# ETL Overview for Analytics Data

## Overview

Bonsai ingests raw, event-level first-party analytics data — including GA4, Adobe Analytics, Heap, or custom 1P tracking implementations — and standardizes it into a unified customer journey dataset for marketing attribution, incrementality modeling, and campaign analytics.

## Analytics Platforms

### GA4 BigQuery Export

The GA4 BigQuery Export provides raw event-level analytics data (sessions, events, traffic source metadata, device data, and commerce events) in BigQuery. Bonsai uses this export as an upstream source of truth for web and app behavioral touchpoints.

**API documentation:** This connector leverages the [Google Analytics BigQuery Export Integration](https://support.google.com/analytics/answer/7029846?hl=en)

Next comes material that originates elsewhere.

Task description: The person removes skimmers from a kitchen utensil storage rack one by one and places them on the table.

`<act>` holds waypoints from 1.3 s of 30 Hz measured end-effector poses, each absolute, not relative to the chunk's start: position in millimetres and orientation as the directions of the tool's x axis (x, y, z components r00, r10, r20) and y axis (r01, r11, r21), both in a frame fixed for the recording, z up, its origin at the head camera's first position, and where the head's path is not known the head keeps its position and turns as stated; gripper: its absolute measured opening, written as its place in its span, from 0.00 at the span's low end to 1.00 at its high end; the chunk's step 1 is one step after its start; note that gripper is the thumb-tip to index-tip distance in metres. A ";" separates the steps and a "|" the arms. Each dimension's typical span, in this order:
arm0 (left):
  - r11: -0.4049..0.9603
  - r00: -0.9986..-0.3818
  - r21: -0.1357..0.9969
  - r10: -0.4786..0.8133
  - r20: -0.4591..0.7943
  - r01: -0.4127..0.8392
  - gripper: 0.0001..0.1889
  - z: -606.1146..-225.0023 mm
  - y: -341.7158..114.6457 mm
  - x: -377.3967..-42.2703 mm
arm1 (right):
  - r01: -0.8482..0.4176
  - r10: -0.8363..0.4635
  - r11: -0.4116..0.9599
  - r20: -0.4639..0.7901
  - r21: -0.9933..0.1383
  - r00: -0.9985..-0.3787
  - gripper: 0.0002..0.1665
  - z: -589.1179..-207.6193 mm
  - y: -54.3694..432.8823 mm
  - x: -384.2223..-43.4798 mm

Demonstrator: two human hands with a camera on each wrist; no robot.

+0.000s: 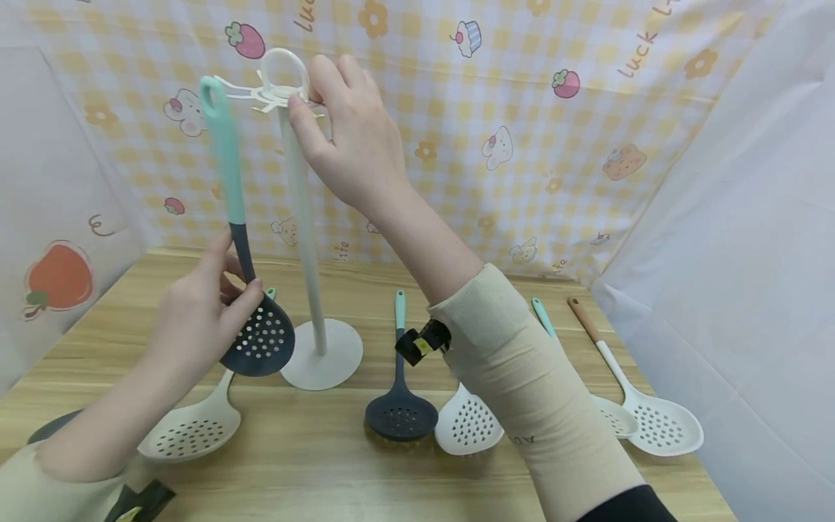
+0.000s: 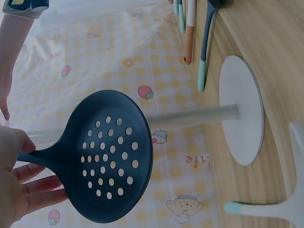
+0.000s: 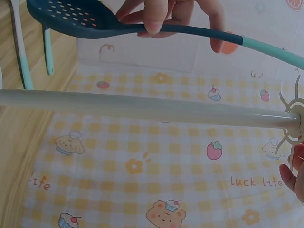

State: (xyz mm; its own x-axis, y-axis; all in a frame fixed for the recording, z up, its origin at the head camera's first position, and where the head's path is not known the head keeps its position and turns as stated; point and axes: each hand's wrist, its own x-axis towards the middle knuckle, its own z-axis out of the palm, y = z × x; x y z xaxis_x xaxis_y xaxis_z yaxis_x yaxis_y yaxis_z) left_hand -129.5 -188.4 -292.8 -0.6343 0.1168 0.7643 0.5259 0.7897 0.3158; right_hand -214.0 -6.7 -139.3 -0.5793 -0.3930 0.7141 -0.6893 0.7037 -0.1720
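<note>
My left hand (image 1: 202, 312) pinches the dark neck of a skimmer (image 1: 228, 159) between thumb and fingers. The skimmer hangs nearly upright, its round perforated head (image 2: 78, 126) low and its mint handle on top. At the handle's upper end, the hole is right at the tip of a hook on the white utensil stand (image 1: 303, 217). My right hand (image 1: 359, 138) grips the hook ring at the top of the stand, thumb in front, beside the loop. In the right wrist view its fingertips (image 3: 299, 178) show by the hooks at the right edge.
On the wooden table lie a dark skimmer (image 1: 401, 417), a white one (image 1: 470, 424), one with a brown handle (image 1: 665, 428) overlapping a mint-handled one (image 1: 616, 417), and a cream one (image 1: 192, 435). A dark utensil (image 1: 52, 426) is partly hidden by my left forearm. A checked cloth (image 1: 457, 145) hangs behind.
</note>
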 end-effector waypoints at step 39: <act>0.897 -0.818 0.350 0.022 0.575 0.270 0.36 -288.5 -275.2 -121.6 | -0.694 -0.389 0.694 0.711 -0.191 -0.585 0.10 -140.2 -6.9 -215.1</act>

### Adobe Analytics Data Feed

The Adobe Analytics Data Feed provides raw, hit-level event data (page views, custom events, eVars, props, traffic source metadata, device data, and commerce events) delivered via cloud storage or API extraction. Bonsai uses this raw export as an upstream source of truth for web and app behavioral touchpoints.

**API documentation:** This connector leverages the [Adobe Analytics Data Feed and Reporting APIs](https://experienceleague.adobe.com/docs/analytics/export/analytics-data-feed/data-feed-overview.html)

### Heap Data Export

Heap provides raw, event-level behavioral data (user interactions, page views, custom events, properties, traffic attribution metadata, and user identifiers) via warehouse sync or API export. Bonsai ingests this event-level export as a first-party behavioral source to construct standardized customer journey paths.

**API documentation:** This connector leverages the [Heap Warehouse Sync and API Export](https://developers.heap.io/docs)

### Custom First-Party Tracking (1P Event Stream)

Custom first-party tracking implementations (including proprietary event pipelines, server-side tracking, or custom 1P cookie frameworks) provide raw event-level behavioral data such as sessions, user identifiers, traffic source parameters, and commerce events. Bonsai ingests this structured event stream via secure file transfer or warehouse connection and transforms it into a standardized customer journey dataset.

**API documentation:** Integration specifications are provided directly by the client. Data must meet Bonsai’s event schema requirements (event timestamp, user identifier, session identifier, event name, traffic source metadata).

## Transformation (ETL) Summary

Bonsai runs a daily ETL pipeline that normalizes any analytics event data and enriches it with campaign, geographic, device, and conversion attributes. The output is a unified touchpoint dimension table that represents each event in the customer journey.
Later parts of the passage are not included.